Gleichzeitig räumten die Berliner ein: "Die Tatsache, dass andere Teammitglieder ihn nicht auf diese Verfehlung aufmerksam gemacht haben und stattdessen den Gruß per Handschlag erwidert haben, verdeutlicht, dass die regelmäßigen Hinweise auf die Abstands- und Hygieneregeln noch intensiver ausfallen müssen."

"Lösch' das, bitte"

Kalou habe "mit seinem Video nicht nur Hertha BSC einen großen Schaden zugefügt, sondern vor allem in der aktuellen gesellschaftlichen Diskussion über die Wiederaufnahme des Spielbetriebs und die Rolle des Profifußballs den Eindruck erweckt, dass einzelne Spieler das Thema Corona nicht ernst nehmen", sagte Hertha-Manager Michael Preetz.

In Kalous Video ist auch zu sehen, wie ein Hertha-Mitarbeiter einen Abstrich bei Innenverteidiger Jordan Torunarigha nimmt. Der Mitarbeiter ruft am Ende des 25-Minuten-Streams: "Sala, lösch‘ das Video, bitte!"

Es war ein großer Fehler
Salomon Kalou

Inzwischen hat sich Kalou für sein Verhalten entschuldigt. "Die Menschen, die mich kennen, wissen, dass ich alle respektiere und niemanden in Schwierigkeiten bringen wollte", sagte der Ivorer bei Sport1. Er könne verstehen, dass die Menschen wütend auf ihn seien, sagte der 34-Jährige dem Spiegel. "Ich bin es auch." Das Video hätte er niemals machen dürfen. "Es war respektlos und dafür möchte ich mich aufrichtig entschuldigen. Aber ich bin mehr als diese fünf schlechten Minuten, die man dort von mir in der Kabine sieht."

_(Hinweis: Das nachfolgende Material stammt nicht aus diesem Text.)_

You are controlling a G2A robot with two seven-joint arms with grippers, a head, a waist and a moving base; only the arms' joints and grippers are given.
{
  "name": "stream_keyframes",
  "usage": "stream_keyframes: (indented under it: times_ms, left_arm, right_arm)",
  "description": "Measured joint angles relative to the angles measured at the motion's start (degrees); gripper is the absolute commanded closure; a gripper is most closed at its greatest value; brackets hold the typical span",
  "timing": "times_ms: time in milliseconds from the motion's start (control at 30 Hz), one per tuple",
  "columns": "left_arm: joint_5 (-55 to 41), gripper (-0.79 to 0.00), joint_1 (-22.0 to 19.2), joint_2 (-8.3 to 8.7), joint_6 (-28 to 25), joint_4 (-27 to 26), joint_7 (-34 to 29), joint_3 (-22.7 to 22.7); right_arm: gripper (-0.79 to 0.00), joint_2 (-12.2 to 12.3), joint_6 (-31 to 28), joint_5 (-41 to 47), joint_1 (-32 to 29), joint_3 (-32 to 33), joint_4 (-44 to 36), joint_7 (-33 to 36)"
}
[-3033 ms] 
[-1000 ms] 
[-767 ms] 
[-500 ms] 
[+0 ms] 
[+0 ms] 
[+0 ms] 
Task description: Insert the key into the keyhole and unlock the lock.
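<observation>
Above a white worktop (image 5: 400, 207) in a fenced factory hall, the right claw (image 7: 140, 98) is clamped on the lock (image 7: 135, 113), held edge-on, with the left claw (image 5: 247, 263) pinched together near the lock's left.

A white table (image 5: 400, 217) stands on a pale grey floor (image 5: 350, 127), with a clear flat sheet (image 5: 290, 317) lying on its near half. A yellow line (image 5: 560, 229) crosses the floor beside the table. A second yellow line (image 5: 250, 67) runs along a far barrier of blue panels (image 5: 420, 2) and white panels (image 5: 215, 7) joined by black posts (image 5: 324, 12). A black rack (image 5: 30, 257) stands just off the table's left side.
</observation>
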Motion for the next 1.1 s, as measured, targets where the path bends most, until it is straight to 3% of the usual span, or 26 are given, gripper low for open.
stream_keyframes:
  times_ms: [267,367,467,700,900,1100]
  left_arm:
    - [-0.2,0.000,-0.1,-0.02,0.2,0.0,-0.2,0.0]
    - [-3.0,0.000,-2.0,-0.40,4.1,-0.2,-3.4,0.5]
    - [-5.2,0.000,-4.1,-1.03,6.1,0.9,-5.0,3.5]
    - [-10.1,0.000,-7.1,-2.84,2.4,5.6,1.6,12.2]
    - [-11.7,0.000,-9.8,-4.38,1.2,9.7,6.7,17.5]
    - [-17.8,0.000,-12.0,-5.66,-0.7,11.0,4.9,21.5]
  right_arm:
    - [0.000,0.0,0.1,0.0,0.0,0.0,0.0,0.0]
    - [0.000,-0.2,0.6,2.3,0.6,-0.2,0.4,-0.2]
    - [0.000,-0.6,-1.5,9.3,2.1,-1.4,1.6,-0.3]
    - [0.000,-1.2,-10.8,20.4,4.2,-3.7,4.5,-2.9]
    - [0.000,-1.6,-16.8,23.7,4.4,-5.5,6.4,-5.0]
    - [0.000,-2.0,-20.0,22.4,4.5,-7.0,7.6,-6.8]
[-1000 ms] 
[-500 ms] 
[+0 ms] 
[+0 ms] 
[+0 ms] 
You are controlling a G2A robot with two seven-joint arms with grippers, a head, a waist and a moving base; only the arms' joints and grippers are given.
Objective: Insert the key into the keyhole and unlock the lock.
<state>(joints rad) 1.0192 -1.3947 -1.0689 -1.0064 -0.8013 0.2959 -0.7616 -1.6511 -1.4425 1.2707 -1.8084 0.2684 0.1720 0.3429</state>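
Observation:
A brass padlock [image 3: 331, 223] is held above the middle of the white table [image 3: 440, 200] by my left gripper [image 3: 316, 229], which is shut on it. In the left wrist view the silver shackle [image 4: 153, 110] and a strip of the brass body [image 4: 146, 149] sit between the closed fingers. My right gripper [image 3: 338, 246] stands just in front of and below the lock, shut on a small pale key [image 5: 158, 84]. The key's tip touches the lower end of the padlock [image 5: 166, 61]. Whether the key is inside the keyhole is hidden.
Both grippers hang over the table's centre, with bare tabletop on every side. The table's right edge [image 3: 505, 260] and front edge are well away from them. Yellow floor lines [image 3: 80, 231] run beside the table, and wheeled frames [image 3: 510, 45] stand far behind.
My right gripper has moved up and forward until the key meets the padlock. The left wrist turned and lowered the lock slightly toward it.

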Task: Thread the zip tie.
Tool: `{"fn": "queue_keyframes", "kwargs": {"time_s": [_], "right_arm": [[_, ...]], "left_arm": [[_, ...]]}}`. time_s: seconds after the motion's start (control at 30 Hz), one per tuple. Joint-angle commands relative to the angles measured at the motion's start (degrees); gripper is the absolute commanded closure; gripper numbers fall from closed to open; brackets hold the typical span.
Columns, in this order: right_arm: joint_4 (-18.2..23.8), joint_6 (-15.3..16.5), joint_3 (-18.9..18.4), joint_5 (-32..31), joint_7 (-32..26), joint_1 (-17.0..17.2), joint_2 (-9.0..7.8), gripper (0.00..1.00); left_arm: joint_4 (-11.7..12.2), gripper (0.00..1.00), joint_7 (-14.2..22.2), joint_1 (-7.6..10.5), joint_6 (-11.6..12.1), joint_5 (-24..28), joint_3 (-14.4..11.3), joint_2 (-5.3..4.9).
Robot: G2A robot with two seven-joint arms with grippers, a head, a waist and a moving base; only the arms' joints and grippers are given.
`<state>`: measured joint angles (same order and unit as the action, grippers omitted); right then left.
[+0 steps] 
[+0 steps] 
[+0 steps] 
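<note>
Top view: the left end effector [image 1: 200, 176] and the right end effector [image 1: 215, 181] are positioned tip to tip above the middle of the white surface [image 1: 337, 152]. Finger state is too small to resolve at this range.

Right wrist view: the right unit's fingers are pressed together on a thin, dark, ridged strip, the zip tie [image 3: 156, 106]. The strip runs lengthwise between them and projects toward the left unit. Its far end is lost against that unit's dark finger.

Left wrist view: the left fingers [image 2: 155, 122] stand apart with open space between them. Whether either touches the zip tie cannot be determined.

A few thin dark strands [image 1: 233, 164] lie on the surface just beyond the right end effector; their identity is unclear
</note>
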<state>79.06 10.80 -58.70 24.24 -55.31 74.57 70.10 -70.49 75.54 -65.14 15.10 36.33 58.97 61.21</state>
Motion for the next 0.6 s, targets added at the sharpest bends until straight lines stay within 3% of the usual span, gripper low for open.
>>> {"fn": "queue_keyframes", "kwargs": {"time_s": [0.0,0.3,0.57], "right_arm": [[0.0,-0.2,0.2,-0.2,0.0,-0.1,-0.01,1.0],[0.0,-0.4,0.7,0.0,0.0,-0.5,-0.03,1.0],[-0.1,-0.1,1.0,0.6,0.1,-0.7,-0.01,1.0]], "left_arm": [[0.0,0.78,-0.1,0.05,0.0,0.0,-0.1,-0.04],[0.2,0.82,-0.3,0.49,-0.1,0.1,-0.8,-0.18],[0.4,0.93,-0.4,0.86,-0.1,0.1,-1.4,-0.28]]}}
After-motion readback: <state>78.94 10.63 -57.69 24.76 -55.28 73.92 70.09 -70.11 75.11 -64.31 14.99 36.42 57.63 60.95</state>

Kalou erklärte, dass er weder Mitspielern noch anderen Klubvertretern Probleme bereiten wollte. "Ich wollte zeigen, dass es uns allen gutgeht, dass bei uns alles okay ist und wir Spieler und Mitarbeiter, die getestet wurden, wohlauf sind", berichtete der frühere Chelsea-Profi.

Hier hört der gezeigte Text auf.